Former Little Rock City Director Brad Cazort has applied for a new part-time job in the city attorney's office, months after his solo-run law firm unsuccessfully sought a contract for similar work, public records show.

Cazort wants work as a real estate attorney focused on foreclosures and "quiet title" action, or going to court to make sure a title is free of hindrances that could allow others to stake ownership claims.

Since November, Little Rock twice sought submissions from outside firms to handle similar responsibilities on a contract basis -- Cazort's firm ranked second out of three in the latest opportunity, according to records obtained under state Freedom of Information laws -- but City Hall did not award contracts either time.

City Manager Bruce Moore, City Attorney Tom Carpenter and Mayor Mark Stodola said the position is a way for the city to more frequently obtain properties that have city liens and develop them for special projects.
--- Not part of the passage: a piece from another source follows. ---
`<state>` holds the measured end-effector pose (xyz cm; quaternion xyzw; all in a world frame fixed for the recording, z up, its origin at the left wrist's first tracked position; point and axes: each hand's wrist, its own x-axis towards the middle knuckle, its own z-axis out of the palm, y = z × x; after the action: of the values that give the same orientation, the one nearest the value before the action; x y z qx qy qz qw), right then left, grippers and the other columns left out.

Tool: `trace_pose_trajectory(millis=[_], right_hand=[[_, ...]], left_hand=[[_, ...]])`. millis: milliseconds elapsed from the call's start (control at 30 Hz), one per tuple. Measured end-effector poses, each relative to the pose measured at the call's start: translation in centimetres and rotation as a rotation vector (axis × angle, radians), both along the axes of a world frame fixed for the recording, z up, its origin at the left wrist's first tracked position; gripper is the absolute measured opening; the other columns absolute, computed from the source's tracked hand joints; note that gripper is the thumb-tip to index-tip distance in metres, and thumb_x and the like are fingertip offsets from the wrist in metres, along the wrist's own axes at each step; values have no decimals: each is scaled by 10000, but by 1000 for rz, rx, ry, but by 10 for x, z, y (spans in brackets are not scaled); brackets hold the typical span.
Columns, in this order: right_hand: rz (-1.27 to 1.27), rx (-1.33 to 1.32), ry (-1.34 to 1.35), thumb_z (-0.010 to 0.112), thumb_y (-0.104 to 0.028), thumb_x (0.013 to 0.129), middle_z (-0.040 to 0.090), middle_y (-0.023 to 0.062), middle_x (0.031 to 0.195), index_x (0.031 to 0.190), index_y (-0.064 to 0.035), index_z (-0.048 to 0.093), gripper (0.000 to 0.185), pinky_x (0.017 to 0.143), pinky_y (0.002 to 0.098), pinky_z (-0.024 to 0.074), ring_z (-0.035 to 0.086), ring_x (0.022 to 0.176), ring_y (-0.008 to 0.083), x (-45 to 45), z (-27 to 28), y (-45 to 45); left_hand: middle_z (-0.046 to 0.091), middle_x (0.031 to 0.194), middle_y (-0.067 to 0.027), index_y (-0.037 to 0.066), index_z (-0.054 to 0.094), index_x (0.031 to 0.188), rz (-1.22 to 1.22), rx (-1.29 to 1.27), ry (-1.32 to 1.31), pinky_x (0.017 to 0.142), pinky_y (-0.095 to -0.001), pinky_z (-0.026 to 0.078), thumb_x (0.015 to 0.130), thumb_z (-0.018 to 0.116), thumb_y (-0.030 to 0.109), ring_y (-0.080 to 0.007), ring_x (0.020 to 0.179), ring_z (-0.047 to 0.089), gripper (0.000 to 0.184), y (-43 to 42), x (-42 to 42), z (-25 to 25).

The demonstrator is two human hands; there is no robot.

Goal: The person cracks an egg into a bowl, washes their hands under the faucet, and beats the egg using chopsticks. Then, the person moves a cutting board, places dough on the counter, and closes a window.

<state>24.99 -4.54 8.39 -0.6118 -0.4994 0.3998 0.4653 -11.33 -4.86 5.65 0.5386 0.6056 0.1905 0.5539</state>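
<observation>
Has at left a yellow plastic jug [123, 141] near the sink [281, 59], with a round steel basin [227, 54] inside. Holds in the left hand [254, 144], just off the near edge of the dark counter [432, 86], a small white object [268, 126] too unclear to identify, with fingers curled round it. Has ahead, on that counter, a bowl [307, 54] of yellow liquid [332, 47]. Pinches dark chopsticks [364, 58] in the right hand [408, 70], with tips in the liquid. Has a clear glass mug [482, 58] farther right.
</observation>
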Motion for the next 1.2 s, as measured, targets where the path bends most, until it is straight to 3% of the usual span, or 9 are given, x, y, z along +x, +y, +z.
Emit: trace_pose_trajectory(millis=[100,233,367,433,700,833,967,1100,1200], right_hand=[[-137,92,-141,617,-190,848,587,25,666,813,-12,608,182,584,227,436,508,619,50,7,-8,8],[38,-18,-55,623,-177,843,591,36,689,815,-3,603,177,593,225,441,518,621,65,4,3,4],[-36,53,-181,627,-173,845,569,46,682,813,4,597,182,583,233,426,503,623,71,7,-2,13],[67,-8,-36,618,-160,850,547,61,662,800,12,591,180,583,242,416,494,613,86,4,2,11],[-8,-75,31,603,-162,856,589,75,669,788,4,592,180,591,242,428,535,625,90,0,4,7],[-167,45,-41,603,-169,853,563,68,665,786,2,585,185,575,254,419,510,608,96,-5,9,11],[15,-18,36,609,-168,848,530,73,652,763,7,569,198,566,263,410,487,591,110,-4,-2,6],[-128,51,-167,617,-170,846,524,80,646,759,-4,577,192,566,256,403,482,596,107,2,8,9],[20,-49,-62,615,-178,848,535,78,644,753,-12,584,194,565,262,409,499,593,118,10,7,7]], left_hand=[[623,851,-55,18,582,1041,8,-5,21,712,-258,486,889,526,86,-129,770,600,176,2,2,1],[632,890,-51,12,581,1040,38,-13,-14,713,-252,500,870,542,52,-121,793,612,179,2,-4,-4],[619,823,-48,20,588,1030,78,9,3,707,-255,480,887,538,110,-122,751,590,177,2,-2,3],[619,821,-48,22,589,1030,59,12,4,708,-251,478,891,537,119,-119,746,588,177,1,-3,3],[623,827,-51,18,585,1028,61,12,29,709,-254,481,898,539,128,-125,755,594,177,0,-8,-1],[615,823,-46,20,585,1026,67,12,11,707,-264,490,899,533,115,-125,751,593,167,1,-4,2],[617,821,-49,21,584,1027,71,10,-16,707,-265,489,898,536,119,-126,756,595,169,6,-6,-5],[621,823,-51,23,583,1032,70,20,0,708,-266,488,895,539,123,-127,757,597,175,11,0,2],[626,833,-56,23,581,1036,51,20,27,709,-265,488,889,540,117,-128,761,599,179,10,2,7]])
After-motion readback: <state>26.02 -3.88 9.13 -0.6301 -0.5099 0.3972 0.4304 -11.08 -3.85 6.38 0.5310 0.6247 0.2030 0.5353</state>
Asked about the shift in approaches to parcel out the work, from a contract to a part-time job, they referred questions to one another.

"That's a question for the mayor," Carpenter said. "There is an interest on the mayor's part for a very aggressive program, and that's where the whole concept comes from."

Stodola, who said the city's lack of aggressiveness in foreclosing on properties has been a "long-standing" issue, said the decision of how to implement the idea is up to Carpenter.

"I think [there is] probably some discussion on whether a firm is the best way to route that or whether some lawyer that's dedicated to it is best to handle it," Stodola said. "It's up to the city attorney to figure out who can do this best. He's the one who makes those decisions."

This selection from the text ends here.